[Source material]

◇ ◇ ◇ ◇ ◇ ◇ ◇

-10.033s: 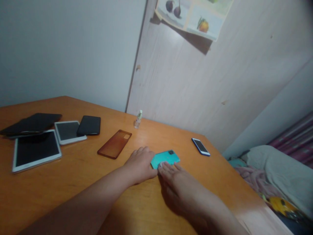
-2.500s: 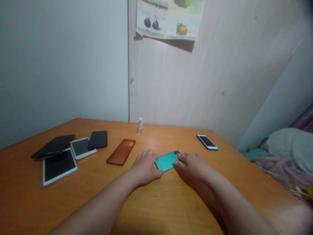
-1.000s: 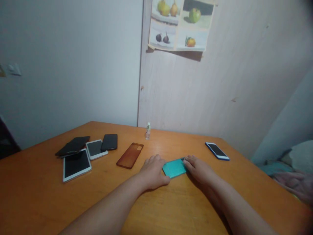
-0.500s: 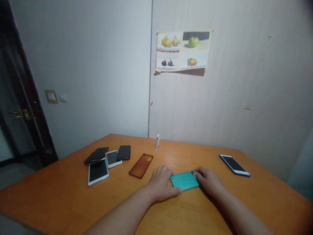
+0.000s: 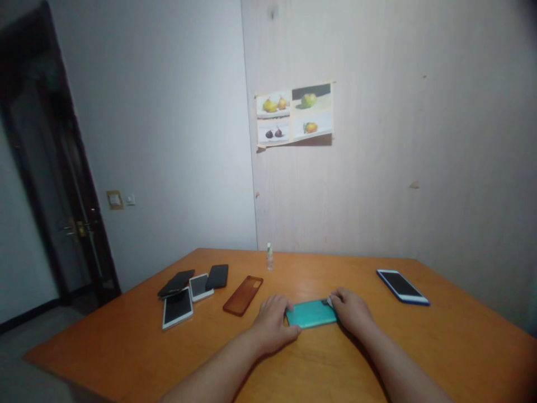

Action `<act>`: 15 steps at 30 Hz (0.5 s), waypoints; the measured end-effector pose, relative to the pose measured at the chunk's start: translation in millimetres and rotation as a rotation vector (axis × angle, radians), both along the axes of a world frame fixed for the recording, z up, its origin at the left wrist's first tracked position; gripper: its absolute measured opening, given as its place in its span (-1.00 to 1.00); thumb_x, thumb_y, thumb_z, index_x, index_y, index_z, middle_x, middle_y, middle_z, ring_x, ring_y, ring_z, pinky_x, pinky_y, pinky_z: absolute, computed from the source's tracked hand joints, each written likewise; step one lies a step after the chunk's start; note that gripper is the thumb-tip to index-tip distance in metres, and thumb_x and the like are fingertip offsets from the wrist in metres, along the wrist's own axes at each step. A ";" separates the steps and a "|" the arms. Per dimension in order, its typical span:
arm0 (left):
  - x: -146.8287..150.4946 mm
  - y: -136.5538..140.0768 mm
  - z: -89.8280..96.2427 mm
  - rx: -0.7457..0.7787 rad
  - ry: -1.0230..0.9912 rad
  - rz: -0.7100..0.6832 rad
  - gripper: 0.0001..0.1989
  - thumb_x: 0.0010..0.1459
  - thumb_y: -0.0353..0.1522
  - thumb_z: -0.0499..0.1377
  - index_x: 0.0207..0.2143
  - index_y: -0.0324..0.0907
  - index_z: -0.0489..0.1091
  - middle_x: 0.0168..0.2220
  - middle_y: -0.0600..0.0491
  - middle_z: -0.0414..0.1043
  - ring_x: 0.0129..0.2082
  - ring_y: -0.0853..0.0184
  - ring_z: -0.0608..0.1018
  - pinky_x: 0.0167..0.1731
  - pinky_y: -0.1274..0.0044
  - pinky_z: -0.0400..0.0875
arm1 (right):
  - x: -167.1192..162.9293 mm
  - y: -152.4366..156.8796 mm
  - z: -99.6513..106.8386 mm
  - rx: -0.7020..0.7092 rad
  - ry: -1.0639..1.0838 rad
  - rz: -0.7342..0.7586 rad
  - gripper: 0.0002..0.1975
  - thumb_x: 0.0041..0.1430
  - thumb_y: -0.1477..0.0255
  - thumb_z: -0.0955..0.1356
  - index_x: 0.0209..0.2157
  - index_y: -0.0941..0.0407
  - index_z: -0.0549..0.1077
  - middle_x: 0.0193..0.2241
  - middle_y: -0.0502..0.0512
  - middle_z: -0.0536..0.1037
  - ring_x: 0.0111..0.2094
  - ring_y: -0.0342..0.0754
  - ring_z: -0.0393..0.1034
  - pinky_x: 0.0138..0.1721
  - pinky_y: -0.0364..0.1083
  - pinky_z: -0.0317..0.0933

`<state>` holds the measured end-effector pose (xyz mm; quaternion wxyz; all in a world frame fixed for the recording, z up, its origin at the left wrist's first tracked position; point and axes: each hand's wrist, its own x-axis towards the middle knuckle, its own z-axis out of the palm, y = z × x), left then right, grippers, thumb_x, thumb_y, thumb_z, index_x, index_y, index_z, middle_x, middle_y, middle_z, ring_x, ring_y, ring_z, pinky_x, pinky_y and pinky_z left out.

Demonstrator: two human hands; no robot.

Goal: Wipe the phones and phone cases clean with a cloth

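Note:
A teal phone (image 5: 311,314) lies back side up on the wooden table (image 5: 335,364), its camera end to the right. My left hand (image 5: 272,323) grips its left end, thumb on the near edge and fingers at the far edge. At the camera corner, my right hand (image 5: 351,311) is closed around a small whitish wipe (image 5: 329,302) pressed against the phone; most of the wipe is hidden by the fingers. Left of my left hand lies an empty brown phone case (image 5: 243,295).
Farther left, a white tablet-like phone (image 5: 177,308), a smaller white phone (image 5: 201,287), a black phone (image 5: 217,276) and a dark wallet-like case (image 5: 176,284) lie close together. A small clear bottle (image 5: 269,257) stands at the back. A blue-cased phone (image 5: 403,287) is at right.
The head view has tilted up and shifted, so the room appears displaced. My right hand stays at the phone's camera corner, with small movement; my left hand keeps its grip.

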<state>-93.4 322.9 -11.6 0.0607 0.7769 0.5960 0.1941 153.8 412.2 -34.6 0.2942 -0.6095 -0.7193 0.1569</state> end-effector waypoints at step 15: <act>10.8 -2.9 17.8 -0.153 0.042 0.137 -0.55 0.00 -0.04 0.25 -0.16 -0.13 0.34 -0.09 -0.01 0.38 -0.05 0.13 0.41 -0.16 0.45 0.26 | -7.4 0.7 -3.9 -0.028 0.069 -0.081 -0.75 0.32 0.31 0.19 -0.27 0.04 0.46 -0.31 0.15 0.61 -0.24 0.03 0.47 -0.37 -0.11 0.06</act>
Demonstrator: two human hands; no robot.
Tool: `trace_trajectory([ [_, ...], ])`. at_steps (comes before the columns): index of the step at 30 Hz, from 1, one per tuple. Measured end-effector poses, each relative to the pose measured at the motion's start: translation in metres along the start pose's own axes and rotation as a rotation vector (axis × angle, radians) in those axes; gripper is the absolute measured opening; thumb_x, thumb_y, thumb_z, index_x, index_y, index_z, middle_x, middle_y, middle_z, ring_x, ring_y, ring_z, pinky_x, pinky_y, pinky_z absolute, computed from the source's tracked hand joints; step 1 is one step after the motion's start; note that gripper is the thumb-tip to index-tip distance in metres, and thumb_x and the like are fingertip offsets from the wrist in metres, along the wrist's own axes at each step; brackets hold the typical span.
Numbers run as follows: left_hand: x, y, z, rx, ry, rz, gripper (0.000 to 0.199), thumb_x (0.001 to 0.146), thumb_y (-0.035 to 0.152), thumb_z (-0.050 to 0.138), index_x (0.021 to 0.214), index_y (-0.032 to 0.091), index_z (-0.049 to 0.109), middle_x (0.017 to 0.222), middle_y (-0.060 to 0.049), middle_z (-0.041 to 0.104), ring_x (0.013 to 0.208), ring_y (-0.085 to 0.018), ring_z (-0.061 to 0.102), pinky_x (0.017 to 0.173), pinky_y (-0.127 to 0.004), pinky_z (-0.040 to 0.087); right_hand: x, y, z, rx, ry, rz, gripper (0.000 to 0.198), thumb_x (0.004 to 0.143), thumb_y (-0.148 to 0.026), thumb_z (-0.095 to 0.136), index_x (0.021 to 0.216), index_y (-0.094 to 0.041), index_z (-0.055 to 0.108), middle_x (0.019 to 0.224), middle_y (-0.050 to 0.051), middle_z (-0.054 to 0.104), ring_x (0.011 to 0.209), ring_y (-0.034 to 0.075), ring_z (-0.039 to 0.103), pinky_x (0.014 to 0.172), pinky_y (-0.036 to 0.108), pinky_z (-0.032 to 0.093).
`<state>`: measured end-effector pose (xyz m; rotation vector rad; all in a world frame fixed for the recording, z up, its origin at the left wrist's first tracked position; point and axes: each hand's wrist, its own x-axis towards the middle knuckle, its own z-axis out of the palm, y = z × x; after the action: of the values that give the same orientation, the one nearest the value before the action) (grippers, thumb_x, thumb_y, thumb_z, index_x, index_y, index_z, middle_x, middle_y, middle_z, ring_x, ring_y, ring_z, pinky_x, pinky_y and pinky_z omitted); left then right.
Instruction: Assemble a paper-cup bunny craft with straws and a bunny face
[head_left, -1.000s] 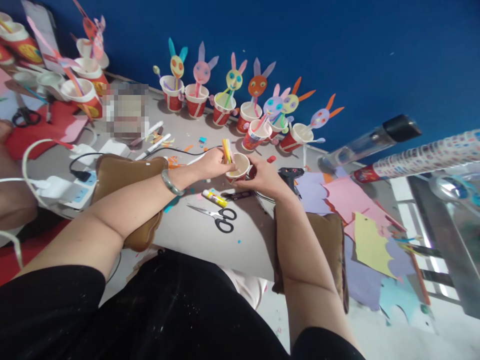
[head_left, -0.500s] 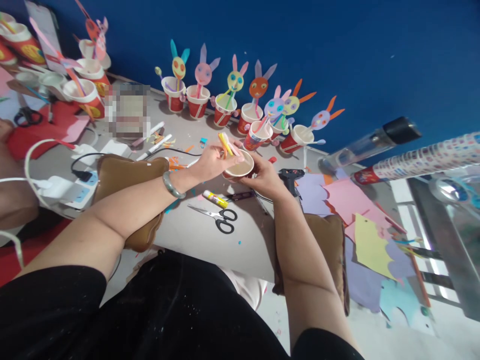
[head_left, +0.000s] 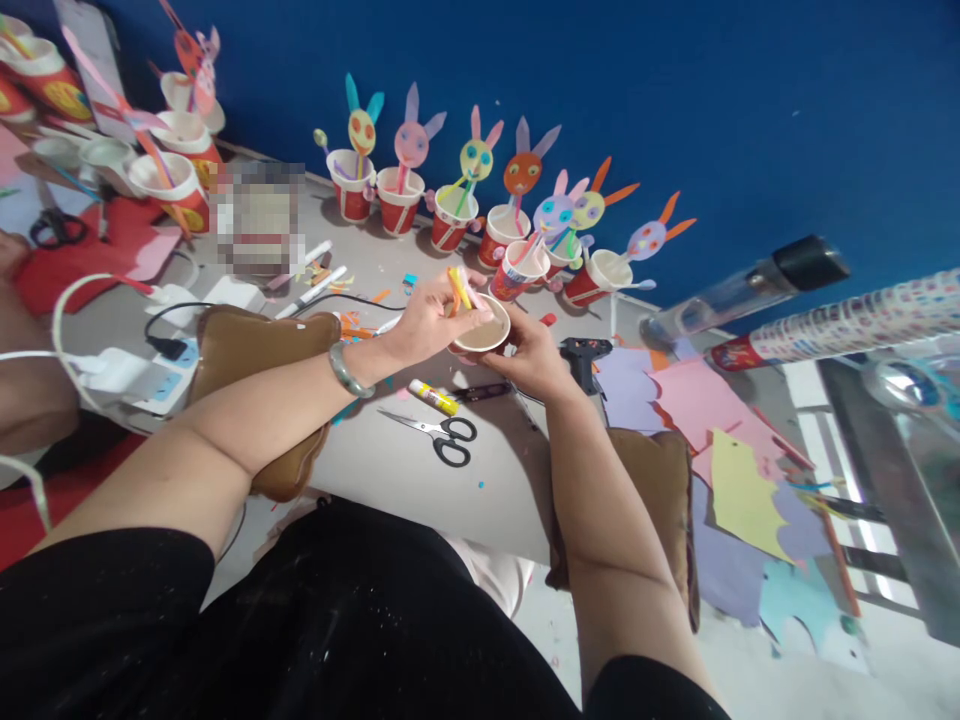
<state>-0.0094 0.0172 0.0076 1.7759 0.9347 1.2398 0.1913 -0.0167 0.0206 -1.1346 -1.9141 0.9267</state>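
Note:
My right hand (head_left: 536, 358) is wrapped around the side of a paper cup (head_left: 486, 334), whose open mouth tilts toward me. At the cup's near-left rim, my left hand (head_left: 426, 322) pinches a small yellow and pink paper piece (head_left: 460, 288); its exact shape is partly hidden by the fingers. Below the hands lie a yellow glue stick (head_left: 433, 397), black-handled scissors (head_left: 452, 440) and dark thread snips (head_left: 484, 392). A black glue gun (head_left: 585, 358) stands just right of my right hand.
Several red cups with paper rabbit heads (head_left: 411, 145) line the blue wall. Brown cushions (head_left: 262, 350) lie under my forearms. Coloured paper sheets (head_left: 750, 495) spread at right, near a stack of cups (head_left: 840, 325). A power strip (head_left: 171, 378) with cables is at left, beside another person's arm (head_left: 34, 370).
The view has shifted slightly. Both hands keep their hold on the cup and the paper piece, and the piece has turned a little in my left fingers.

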Motion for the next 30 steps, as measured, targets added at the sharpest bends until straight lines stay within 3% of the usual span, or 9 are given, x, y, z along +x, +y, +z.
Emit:
trace_trajectory([
  [5, 0.002, -0.002, 0.000, 0.017, -0.110, -0.019, 0.015, 0.083, 0.033, 0.084, 0.081, 0.020, 0.075, 0.124, -0.009, 0.074, 0.120, -0.025, 0.069, 0.110, -0.043, 0.052, 0.001, -0.004, 0.003, -0.044, 0.014, -0.034, 0.062, 0.075, -0.040, 0.089, 0.133, -0.025, 0.073, 0.122, 0.007, 0.077, 0.089, 0.021, 0.067, 0.072, 0.032, 0.057],
  [9, 0.006, -0.003, -0.001, 0.010, -0.153, -0.089, 0.018, 0.081, 0.033, 0.085, 0.081, 0.019, 0.074, 0.110, -0.008, 0.075, 0.109, -0.023, 0.070, 0.105, -0.042, 0.053, 0.001, -0.007, 0.003, -0.042, 0.011, 0.002, 0.059, 0.076, -0.035, 0.087, 0.131, -0.024, 0.074, 0.110, 0.004, 0.079, 0.076, 0.016, 0.063, 0.066, 0.030, 0.054],
  [14, 0.008, 0.001, -0.007, -0.095, -0.177, -0.161, 0.020, 0.083, 0.034, 0.083, 0.082, 0.018, 0.071, 0.100, -0.006, 0.075, 0.096, -0.020, 0.070, 0.095, -0.038, 0.056, 0.002, -0.004, 0.002, 0.073, -0.018, 0.032, 0.055, 0.078, -0.028, 0.080, 0.133, -0.022, 0.074, 0.103, 0.003, 0.079, 0.078, 0.018, 0.070, 0.078, 0.034, 0.061],
  [22, 0.009, 0.002, -0.010, -0.146, -0.206, -0.250, 0.032, 0.078, 0.043, 0.087, 0.083, 0.016, 0.072, 0.088, -0.004, 0.072, 0.086, -0.018, 0.067, 0.086, -0.035, 0.056, 0.005, 0.004, 0.006, 0.132, 0.130, 0.114, 0.023, 0.086, -0.041, 0.076, 0.095, -0.020, 0.080, 0.078, 0.003, 0.079, 0.069, 0.018, 0.073, 0.068, 0.031, 0.062],
  [26, 0.011, 0.002, -0.013, -0.169, -0.245, -0.268, 0.044, 0.073, 0.051, 0.090, 0.089, 0.014, 0.074, 0.093, -0.007, 0.076, 0.089, -0.020, 0.070, 0.089, -0.035, 0.055, 0.006, 0.004, 0.005, 0.136, 0.173, 0.134, 0.028, 0.084, -0.049, 0.080, 0.085, -0.021, 0.076, 0.073, 0.003, 0.078, 0.067, 0.019, 0.075, 0.067, 0.033, 0.063],
  [30, 0.015, 0.002, -0.020, -0.122, -0.237, -0.211, 0.043, 0.075, 0.046, 0.089, 0.102, 0.014, 0.076, 0.106, -0.009, 0.077, 0.101, -0.023, 0.072, 0.096, -0.037, 0.056, 0.006, 0.005, 0.002, 0.122, 0.208, 0.122, 0.027, 0.083, -0.047, 0.079, 0.087, -0.021, 0.074, 0.072, 0.002, 0.077, 0.066, 0.020, 0.075, 0.066, 0.033, 0.062],
])
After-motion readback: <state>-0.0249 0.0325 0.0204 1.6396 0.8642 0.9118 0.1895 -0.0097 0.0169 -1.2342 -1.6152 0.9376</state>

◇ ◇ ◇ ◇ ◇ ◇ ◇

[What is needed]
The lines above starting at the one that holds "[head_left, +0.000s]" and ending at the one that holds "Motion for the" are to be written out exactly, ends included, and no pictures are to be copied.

[Finished exercise]
[head_left, +0.000s] 
<state>-0.0094 0.0172 0.0076 1.7759 0.9347 1.2398 0.1913 -0.0167 0.0206 -1.1346 -1.9141 0.9267</state>
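Note:
My right hand (head_left: 536, 358) is wrapped around the side of a paper cup (head_left: 486, 334), whose open mouth tilts toward me. At the cup's near-left rim, my left hand (head_left: 426, 322) pinches a small yellow and pink paper piece (head_left: 460, 288); its exact shape is partly hidden by the fingers. Below the hands lie a yellow glue stick (head_left: 433, 397), black-handled scissors (head_left: 452, 440) and dark thread snips (head_left: 484, 392). A black glue gun (head_left: 585, 358) stands just right of my right hand.
Several red cups with paper rabbit heads (head_left: 411, 145) line the blue wall. Brown cushions (head_left: 262, 350) lie under my forearms. Coloured paper sheets (head_left: 750, 495) spread at right, near a stack of cups (head_left: 840, 325). A power strip (head_left: 171, 378) with cables is at left, beside another person's arm (head_left: 34, 370).
The view has shifted slightly. Both hands keep their hold on the cup and the paper piece, and the piece has turned a little in my left fingers.
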
Motion for the next 30 steps, as measured, targets added at the sharpest bends until straight lines stay within 3% of the usual span, or 9 are given, x, y, z along +x, +y, +z.

This exercise has been answered in full.